Accessibility in Firefox for Android: Anatomy and Life of an Interaction
In my first post, I described at a high level how a blind user interacts with Firefox for Android. In this post, I plan to go into some more technical details as to how some of this works and why it works the way it does. (Henceforth, I will assume that you have read the first post.)
It all begins with the touch of a screen, or the press of a button the braille device. A touch will be intercepted by the screen reader, who may choose to interpret it and activate an Android accessibility action (which Fennec then interprets). Otherwise, touch events pass through directly to Fennec, and we interpret it as appropriate. An interaction from the braille device will provide an Android accessibility action. Once the browser knows what the user wants to do, we can just go ahead and do it.

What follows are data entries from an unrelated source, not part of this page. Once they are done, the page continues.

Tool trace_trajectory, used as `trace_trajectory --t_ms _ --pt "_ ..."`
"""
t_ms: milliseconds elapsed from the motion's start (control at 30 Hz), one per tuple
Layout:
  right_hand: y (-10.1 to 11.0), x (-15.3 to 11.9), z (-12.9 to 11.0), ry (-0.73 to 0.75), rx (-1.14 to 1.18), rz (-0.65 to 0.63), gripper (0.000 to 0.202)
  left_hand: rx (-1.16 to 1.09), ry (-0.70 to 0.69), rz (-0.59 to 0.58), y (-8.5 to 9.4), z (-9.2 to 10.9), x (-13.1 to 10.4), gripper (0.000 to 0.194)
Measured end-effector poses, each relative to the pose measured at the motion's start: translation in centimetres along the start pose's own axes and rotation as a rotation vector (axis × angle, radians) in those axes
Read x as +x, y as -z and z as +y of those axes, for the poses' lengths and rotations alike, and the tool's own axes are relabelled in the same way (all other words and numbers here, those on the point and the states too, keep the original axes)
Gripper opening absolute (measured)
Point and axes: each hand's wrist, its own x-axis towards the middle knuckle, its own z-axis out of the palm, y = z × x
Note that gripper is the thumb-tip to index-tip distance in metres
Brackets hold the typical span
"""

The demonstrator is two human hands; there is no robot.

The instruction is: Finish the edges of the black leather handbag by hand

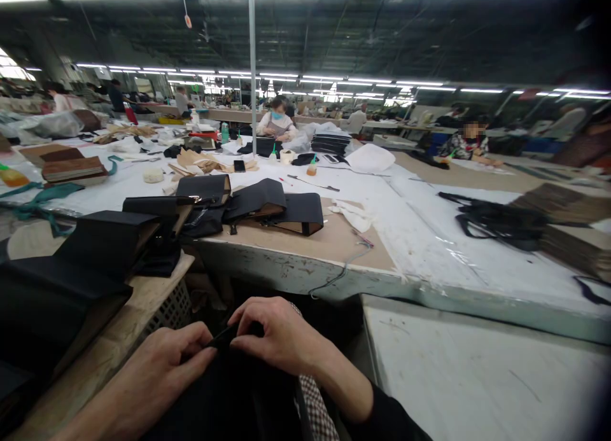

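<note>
My left hand [174, 358] pinches the edge of a piece of black material [229, 396] between thumb and fingers. Close beside it, my right hand [277, 333] is closed on the same edge, thumb against bent fingers. The material spreads below both hands over my lap; its exact kind is too dark to make out. Unfinished black bags [107, 234] with brown inner sides stand along a wooden board at the left. More black bag pieces [300, 212] lie on the worktable [305, 256] ahead.
A plastic crate [172, 310] shows under the wooden board. At the right is a pale tabletop [477, 371]. Farther off lie black straps [496, 221], a phone [239, 166], a small glue bottle [312, 168] and stacked black panels [329, 140]. A masked co-worker [277, 123] sits across the table.
</note>
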Motion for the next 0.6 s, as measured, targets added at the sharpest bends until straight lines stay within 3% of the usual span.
trace_trajectory --t_ms 433,600 --pt "-1.1 0.5 -0.7 -0.189 -0.013 0.116 0.013 -0.060 -0.026 -0.006 -0.6 -1.3 -0.1 0.034" --pt "-1.1 0.7 -1.2 -0.260 -0.018 0.112 0.013 -0.074 -0.027 -0.010 -0.4 -0.7 -0.1 0.033"
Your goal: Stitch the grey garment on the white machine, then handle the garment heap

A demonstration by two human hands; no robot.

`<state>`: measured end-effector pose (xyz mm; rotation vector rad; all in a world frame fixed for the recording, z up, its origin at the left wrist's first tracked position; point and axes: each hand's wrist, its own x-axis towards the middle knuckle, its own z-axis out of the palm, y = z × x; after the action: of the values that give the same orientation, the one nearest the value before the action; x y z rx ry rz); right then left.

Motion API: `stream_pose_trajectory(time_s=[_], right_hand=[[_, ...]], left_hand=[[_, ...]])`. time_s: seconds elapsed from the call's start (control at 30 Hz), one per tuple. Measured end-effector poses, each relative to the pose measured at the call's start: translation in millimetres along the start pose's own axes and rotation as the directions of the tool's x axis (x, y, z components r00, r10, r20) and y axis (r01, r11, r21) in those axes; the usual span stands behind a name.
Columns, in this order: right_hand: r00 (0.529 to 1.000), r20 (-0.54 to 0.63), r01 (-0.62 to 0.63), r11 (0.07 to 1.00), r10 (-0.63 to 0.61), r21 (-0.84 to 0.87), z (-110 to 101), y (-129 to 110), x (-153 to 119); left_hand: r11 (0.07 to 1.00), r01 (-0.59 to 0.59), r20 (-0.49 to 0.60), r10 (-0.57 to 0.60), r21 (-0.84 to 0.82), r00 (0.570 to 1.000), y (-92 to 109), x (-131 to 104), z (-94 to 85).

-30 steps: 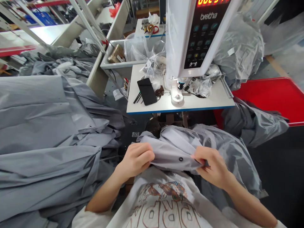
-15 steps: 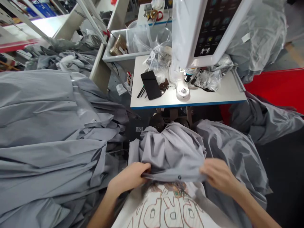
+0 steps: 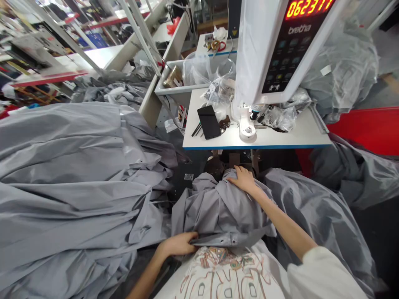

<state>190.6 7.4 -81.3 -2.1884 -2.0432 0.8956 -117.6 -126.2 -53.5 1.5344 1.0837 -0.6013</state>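
A smooth, gathered grey cloth lies over the person's lap, on the near side of a white-topped bench with a blue edge. Its near edge, a straight folded band with small round marks, runs left to right. The left hand is nearer to this band: its grip pinches the left end, so the band's length and most of the cloth lie to the right and far side of it. The right hand has no grip closed; it rests palm down, fingers spread, on the cloth's far right part, well apart from the band. Almost straight beyond it, over the bench, juts the rounded white lower arm of a machine, nearer to the right hand than to the left.
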Motion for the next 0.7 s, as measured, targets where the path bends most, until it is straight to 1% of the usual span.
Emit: stream_pose_trajectory(time_s=[0.03,0.07,0.1,0.13,0.17,0.2,0.23,0.27,0.3,0.33,0.37,0.4,0.43,0.47,0.5,0.53,0.57,0.6,0.63,0.67,0.7], right_hand=[[0.995,0.096,-0.035,0.999,0.034,0.006,6,-6,15],[0.983,0.18,-0.047,0.999,0.043,0.021,11,-11,25],[0.972,0.232,-0.042,0.999,0.032,0.035,13,-14,28],[0.973,0.232,-0.014,0.998,-0.001,0.064,11,-15,27],[0.982,0.183,0.031,0.993,-0.052,0.116,6,-15,19],[0.989,0.104,0.086,0.977,-0.108,0.196,-2,-13,6],[0.988,0.001,0.149,0.945,-0.156,0.291,-13,-10,-11],[0.974,-0.125,0.223,0.891,-0.188,0.395,-26,-6,-33],[0.954,-0.239,0.278,0.837,-0.182,0.472,-41,0,-59],[0.937,-0.32,0.296,0.808,-0.142,0.509,-55,6,-88],[0.919,-0.384,0.301,0.792,-0.092,0.531,-67,12,-119],[0.896,-0.44,0.316,0.769,-0.05,0.556,-76,17,-151],[0.868,-0.496,0.335,0.74,-0.001,0.584,-82,23,-181],[0.839,-0.54,0.332,0.717,0.073,0.613,-83,30,-209],[0.829,-0.534,0.282,0.698,0.169,0.658,-80,38,-233],[0.802,-0.528,0.217,0.686,0.28,0.694,-73,48,-252],[0.775,-0.507,0.137,0.683,0.377,0.717,-63,61,-268],[0.755,-0.471,0.036,0.688,0.457,0.725,-48,78,-281],[0.734,-0.454,-0.052,0.708,0.505,0.704,-31,98,-292],[0.763,-0.401,-0.154,0.745,0.507,0.649,-11,120,-302],[0.798,-0.323,-0.263,0.776,0.509,0.573,9,141,-311]], left_hand=[[1.0,0.004,-0.008,-0.004,0.015,1.0,-1,-7,-0.1],[1.0,0.0,-0.008,0.001,0.024,1.0,-1,-15,-1.7],[1.0,-0.015,-0.005,0.015,0.024,1.0,0,-24,-4.9],[0.999,-0.044,-0.01,0.044,0.009,0.999,1,-33,-10.2],[0.995,-0.092,-0.025,0.091,-0.03,0.996,4,-42,-17.6],[0.983,-0.157,-0.062,0.152,-0.092,0.986,8,-48,-27.0],[0.958,-0.234,-0.14,0.212,-0.165,0.967,13,-52,-38.1],[0.92,-0.318,-0.258,0.258,-0.227,0.931,19,-52,-50.3],[0.884,-0.394,-0.399,0.275,-0.253,0.875,26,-48,-63.1],[0.859,-0.455,-0.543,0.271,-0.236,0.795,34,-38,-75.8],[0.85,-0.495,-0.659,0.269,-0.18,0.702,43,-25,-87.4],[0.85,-0.518,-0.731,0.289,-0.102,0.618,54,-7,-97.4],[0.844,-0.537,-0.762,0.333,-0.022,0.556,64,13,-104.9],[0.83,-0.555,-0.747,0.403,0.054,0.529,75,34,-109.6],[0.808,-0.575,-0.7,0.483,0.125,0.526,86,55,-111.1],[0.781,-0.597,-0.62,0.563,0.184,0.547,95,74,-109.2],[0.756,-0.616,-0.505,0.63,0.223,0.591,103,91,-104.3],[0.738,-0.626,-0.372,0.671,0.251,0.642,109,104,-96.6],[0.732,-0.623,-0.24,0.68,0.275,0.693,113,113,-86.8],[0.734,-0.607,-0.131,0.664,0.304,0.736,115,119,-75.6],[0.74,-0.582,-0.066,0.635,0.338,0.769,116,123,-63.8]])
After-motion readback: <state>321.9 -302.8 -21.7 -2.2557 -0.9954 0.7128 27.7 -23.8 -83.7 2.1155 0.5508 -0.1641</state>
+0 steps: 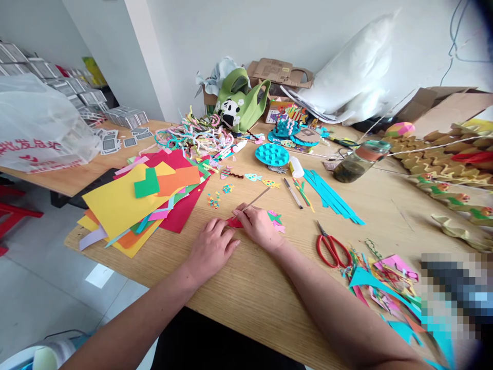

Most actions produce some sort of output (in speech and/or braille). Most notably, exploring the screen will generate output describing the current focused object. So what do we need to include in this description? Obviously, we include the text of the object itself (e.g. when focused on a link, we need the link text). Moreover, we include the role (e.g. links, buttons, dropdowns, checkboxes, etc.) and the state (e.g. a checkbox can be checked or a button could be pressed). All of this information is included in some form in both speech and braille output. But that is where the similarity ends. Speech and braille are quite different forms of output. In speech, you aren’t as restricted in terms of verbosity; a long string of speech can be processed relatively quickly. Conversely, on a braille display, there are typically between 14 and 80 braille cells (with the latter being not so portable). Thus, for speech output, we can include some more context about the object you’re focused on. For example, on a list item, we indicate the current position within the list (e.g. item 5 of 10). We also provide more general context information, such as the fact you’re entering a table or the main body of a page. This sort of output isn’t as feasible in braille, especially when using a smaller, more mobile braille display. But we can leverage the fact that braille is a more spatial output medium. In particular, it’s easy to check exactly how something is spelled (which is difficult when listening to a text-to-speech engine). Thus, we can shorten common roles and states down to a more condensed format. For example, we can shorten the role name of “button” to “btn” and we can represent a checkbox being checked as “(x)” (with the unchecked variant being “( )”). This allows us to make best use of the braille output.
Once we’ve decided upon the output within the browser, how do we get the screen reader to read out our speech output or communicate to the braille device to display its output? In the case of producing speech output, we populate an AccessibilityNodeInfo with the correct text and information so that TalkBack or other screen readers can speak it out. If we only did this, the braille output would be exactly the same as the speech output, which would be suboptimal for reasons mentioned previously. Instead, we use the SelfBrailleService provided by BrailleBack (the braille accessibility service on Android). This allows us to provide our more optimized output to a braille device.
After all of that, one action is complete and the output is provided in the appropriate medium. Just rinse and repeat a few thousand times for a full user session. I hope this helps in understanding how assistive technologies work.